● **ABOUT THIS TASK**:
Word for word, transcribe the listing that follows, minus any pictures.

● **DATA EXTRACT**:
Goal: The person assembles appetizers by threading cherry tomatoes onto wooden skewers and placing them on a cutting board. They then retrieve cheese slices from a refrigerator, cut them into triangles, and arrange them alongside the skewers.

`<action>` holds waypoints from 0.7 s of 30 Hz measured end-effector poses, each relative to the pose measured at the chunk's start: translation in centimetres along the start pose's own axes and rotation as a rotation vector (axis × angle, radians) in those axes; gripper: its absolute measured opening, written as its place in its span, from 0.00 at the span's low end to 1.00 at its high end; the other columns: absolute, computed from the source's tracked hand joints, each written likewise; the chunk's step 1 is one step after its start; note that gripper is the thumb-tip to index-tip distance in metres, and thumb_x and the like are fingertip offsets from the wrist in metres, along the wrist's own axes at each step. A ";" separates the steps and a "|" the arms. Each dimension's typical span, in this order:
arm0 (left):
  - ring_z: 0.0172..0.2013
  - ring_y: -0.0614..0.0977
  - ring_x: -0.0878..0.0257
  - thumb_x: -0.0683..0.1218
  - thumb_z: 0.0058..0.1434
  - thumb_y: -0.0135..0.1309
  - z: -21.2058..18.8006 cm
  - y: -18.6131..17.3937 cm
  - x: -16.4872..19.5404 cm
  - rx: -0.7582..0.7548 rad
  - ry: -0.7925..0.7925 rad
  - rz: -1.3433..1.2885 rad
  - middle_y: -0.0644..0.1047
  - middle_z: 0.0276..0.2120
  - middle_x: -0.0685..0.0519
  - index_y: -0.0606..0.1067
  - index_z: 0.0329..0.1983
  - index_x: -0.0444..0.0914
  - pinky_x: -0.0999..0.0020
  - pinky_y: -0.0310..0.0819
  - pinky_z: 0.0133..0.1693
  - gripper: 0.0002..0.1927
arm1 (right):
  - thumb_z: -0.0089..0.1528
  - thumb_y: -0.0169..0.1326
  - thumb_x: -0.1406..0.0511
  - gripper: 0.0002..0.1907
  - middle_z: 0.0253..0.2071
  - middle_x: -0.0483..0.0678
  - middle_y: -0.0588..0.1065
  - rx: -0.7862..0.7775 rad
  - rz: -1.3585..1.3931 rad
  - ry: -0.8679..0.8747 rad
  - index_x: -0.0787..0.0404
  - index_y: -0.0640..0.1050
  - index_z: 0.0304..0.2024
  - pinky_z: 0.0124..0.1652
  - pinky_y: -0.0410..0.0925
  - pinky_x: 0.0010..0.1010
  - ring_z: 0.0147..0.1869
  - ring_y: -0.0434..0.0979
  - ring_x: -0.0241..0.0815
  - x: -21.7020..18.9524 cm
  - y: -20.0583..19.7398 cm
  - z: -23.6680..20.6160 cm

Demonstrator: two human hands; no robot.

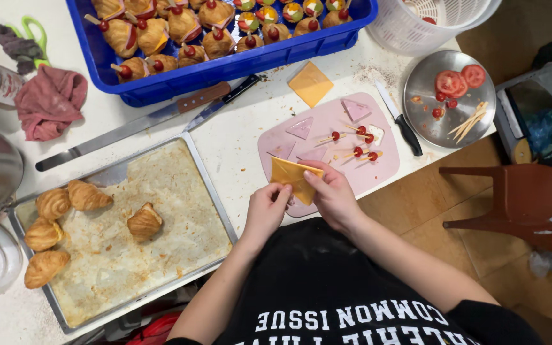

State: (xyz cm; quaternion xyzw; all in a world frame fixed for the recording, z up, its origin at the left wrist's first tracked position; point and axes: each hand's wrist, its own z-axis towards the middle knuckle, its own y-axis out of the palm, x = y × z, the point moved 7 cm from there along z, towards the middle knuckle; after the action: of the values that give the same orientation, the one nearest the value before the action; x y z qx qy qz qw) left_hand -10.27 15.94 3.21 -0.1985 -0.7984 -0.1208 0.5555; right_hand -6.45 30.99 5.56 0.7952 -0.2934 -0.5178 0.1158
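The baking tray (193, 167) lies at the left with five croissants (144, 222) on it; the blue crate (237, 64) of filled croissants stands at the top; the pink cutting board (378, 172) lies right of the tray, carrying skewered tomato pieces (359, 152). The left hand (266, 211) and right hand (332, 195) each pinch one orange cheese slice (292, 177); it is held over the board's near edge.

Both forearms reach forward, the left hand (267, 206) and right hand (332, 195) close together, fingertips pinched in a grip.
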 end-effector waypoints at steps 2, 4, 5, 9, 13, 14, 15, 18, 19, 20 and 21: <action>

● **RESULT**:
Goal: The person assembles appetizers by threading cherry tomatoes onto wooden skewers and placing them on a cutting board. They then retrieve cheese slices from a refrigerator, cut them into triangles, and arrange them alongside the skewers.

`<action>` holds waypoints from 0.7 s of 30 Hz measured end-effector poses, each relative to the pose measured at the chunk's start: translation in centimetres along the start pose's own axes and rotation as a rotation vector (axis × angle, radians) in those axes; gripper: its absolute measured opening, written as its place in its span, from 0.00 at the span's low end to 1.00 at its high end; the other columns: absolute, computed from the source's tracked hand joints, each written likewise; the chunk's step 1 is one step after its start; note that gripper is the thumb-tip to index-tip distance in metres, and thumb_x and the like are fingertip offsets from the wrist in metres, along the wrist's own axes at each step. A ";" separates the steps and a "|" the arms. Each dimension's typical span, in this order:
arm0 (left):
  - ring_z: 0.0172..0.2013
  - ring_y: -0.0614..0.0977
  - ring_x: -0.0878..0.0257
  - thumb_x: -0.0683..0.1218
  - thumb_z: 0.0058..0.1434
  - thumb_y: -0.0135..0.1309
  - z: -21.2058..18.8006 cm
  - y: -18.6131..17.3937 cm
  - x: -16.4872..19.5404 cm
  - rx: -0.7582..0.7548 rad
  - ry: -0.7925..0.7925 rad
  - rz: -1.3433..1.2885 rad
  - middle_y: -0.0644..0.1047
  - middle_z: 0.0276..0.2120
  - middle_x: -0.0685..0.0519
  - index_y: -0.0606..0.1067
  - index_z: 0.0329..0.1983
  - index_x: -0.0444..0.0914
  - pinky_x: -0.0999..0.0020
  - pinky_y: -0.0310..0.0819
  - pinky_z: 0.0133..0.1693
  - gripper: 0.0002..0.1927
arm1 (right):
  - thumb_z: -0.0089..0.1528
  - thumb_y: -0.0169..0.1326
  - thumb_x: -0.1406..0.0511
  - gripper: 0.0002..0.1907
  - middle_z: 0.0253..0.2071
  - middle_x: -0.0483..0.0678
  - middle_y: -0.0588..0.1065
  - rx: -0.7862..0.7775 rad
  - rz: -1.3585..1.3931 rad
  - ry: -0.8679..0.8747 rad
  - index_x: -0.0787..0.0404
  - index_y: -0.0640..0.1050
  - index_z: 0.0304..0.2024
  - pinky_z: 0.0124..0.1652
  - pinky_y: -0.0410..0.0925
  - pinky_x: 0.0010..0.1010
  - ring_z: 0.0147..0.1869
  - ring_y: -0.0434..0.0979
  - ring_x: -0.0241..0.0815
  - x: -21.7020..18.9524 cm
  - y: -20.0583..19.7398 cm
  - z: -23.6680..20.6160 cm

Demonstrator: two human hands; no robot.


State: (xyz cm; quaternion xyzw; all in a world frame fixed for the recording, z up, its origin at the left wrist's first tracked position; point and axes: each hand's wrist, its own z-axis towards the middle knuckle, its own y-axis out of the palm, x = y × z, the point moved 7 cm from there along z, towards the middle knuckle; after the action: of the values that give the same orientation, the one nearest the value before the action; x y z qx qy qz qw) left_hand -10.27 15.94 3.21 -0.1985 -0.7984 -0.1208 0.5555; right_hand -6.45 30.99 5.56 0.7952 -0.2934 -0.5178 0.1158
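The baking tray (193, 167) lies at the left with five croissants (144, 222) on it; the blue crate (237, 64) of filled croissants stands at the top; the pink cutting board (378, 172) lies right of the tray, carrying skewered tomato pieces (359, 152). The left hand (266, 211) and right hand (332, 195) each pinch one orange cheese slice (292, 177); it is held over the board's near edge.

Both forearms reach forward, the left hand (267, 206) and right hand (332, 195) close together, fingertips pinched in a grip.
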 end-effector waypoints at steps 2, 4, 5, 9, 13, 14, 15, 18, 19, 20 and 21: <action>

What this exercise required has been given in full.